A party atmosphere prevailed Monday at the Dr. Martin Luther King Jr. Parade in Biloxi, with temperatures in the 70s, beads and candy flying through the air and a victory at City Hall.

That victory came just 20 minutes before the parade rolled, when the Biloxi City Council voted to officially change the name of the holiday in its city ordinances from “Great Americans Day” to Dr. Martin Luther King Jr. Day.

“I just left the meeting,” said Sandra Higgins of Biloxi.

Since Friday, when Twitter and Facebook posts went out calling Monday's celebration “Great Americans Day,” the city has been ridiculed nationwide in news coverage and on social media.
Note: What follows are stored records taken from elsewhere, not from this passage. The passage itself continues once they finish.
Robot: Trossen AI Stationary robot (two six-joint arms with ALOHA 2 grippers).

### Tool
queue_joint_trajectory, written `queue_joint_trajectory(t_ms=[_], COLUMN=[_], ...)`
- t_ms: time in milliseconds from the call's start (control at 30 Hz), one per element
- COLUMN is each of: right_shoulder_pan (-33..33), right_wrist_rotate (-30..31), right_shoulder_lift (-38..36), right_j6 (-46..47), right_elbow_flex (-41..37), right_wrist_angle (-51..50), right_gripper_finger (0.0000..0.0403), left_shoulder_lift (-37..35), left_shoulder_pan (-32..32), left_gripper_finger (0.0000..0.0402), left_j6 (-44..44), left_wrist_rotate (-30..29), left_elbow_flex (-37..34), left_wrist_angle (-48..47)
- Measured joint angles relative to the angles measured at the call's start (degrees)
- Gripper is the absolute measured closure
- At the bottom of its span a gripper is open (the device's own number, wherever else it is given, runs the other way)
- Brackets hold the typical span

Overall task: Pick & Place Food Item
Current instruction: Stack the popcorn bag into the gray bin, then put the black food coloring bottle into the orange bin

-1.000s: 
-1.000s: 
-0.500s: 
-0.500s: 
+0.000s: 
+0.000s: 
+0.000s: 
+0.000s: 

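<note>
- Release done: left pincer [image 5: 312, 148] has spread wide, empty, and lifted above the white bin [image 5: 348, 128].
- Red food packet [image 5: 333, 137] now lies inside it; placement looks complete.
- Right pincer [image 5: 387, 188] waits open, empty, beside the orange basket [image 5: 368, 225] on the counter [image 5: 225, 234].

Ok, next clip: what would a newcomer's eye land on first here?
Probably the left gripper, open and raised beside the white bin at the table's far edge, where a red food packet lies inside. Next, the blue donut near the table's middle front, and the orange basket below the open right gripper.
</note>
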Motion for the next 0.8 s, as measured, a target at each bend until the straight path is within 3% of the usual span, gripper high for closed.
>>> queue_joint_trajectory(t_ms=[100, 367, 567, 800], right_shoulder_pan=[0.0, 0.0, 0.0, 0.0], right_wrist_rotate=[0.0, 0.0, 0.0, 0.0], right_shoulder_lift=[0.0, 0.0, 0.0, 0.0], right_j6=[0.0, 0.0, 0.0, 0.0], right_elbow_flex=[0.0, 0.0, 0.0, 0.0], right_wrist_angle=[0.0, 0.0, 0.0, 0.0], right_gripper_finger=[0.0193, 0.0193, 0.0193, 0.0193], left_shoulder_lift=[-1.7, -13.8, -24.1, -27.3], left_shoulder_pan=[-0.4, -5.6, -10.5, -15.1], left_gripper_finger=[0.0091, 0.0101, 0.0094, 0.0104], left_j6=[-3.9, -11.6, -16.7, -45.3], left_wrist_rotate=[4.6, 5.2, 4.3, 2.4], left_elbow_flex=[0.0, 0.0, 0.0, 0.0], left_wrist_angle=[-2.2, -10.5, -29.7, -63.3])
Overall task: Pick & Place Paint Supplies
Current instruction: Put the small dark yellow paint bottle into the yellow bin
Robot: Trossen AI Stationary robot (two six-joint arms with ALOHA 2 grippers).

While that was negative, “It's still a very good day because of what happened today,” Higgins said. “It affected history from here on out.”

Mayor Fofo Gilich admits mistake, welcomes criticism and support.

The only cloud over the day was that there was no Battle of the Bands scheduled this year.

“I came from school hoping to see them,” said Alexis Higgins, a student at University of Southern Mississippi in Hattiesburg.

Instead, a gathering was planned at Busch Park following the parade.

The Coast-wide Martin Luther King Jr. Committee organized the parade and a week of events to commemorate King's birthday.

“It's a special day today just in remembering him and his leadership and the sacrifice he made for us,” said Cynthia Cunningham of Hattiesburg.

Although the crowd lining the street was predominately black, more white families were seen along the parade route this year than in the past.

Former Biloxi Councilman Ed Gemmill attended, as he does every year.

“I come to watch the talent and listen to the music,” he said. The bands that play at the MLK Parade are some of the best at any parade in South Mississippi, he said.

St. Augustine High School Band from New Orleans thundered by, with its high-stepping drum majors and purple and yellow uniforms, showing why they are called the “Marching 100.” Before and after them came more bands, dancers, church floats and the Tuskegee Airmen.

It was the first MLK Parade for Jahniya Richardson, 2, of Gulfport.

“The band, the beads and the candy was her favorite part,” said Linda Bolton of Long Beach.

Tishonna Bennett of Hattiesburg was with them in Biloxi, cheering on her daughters, ages 14 and 15, as they danced in the parade.

“I love to see them getting out and doing something positive,” she said.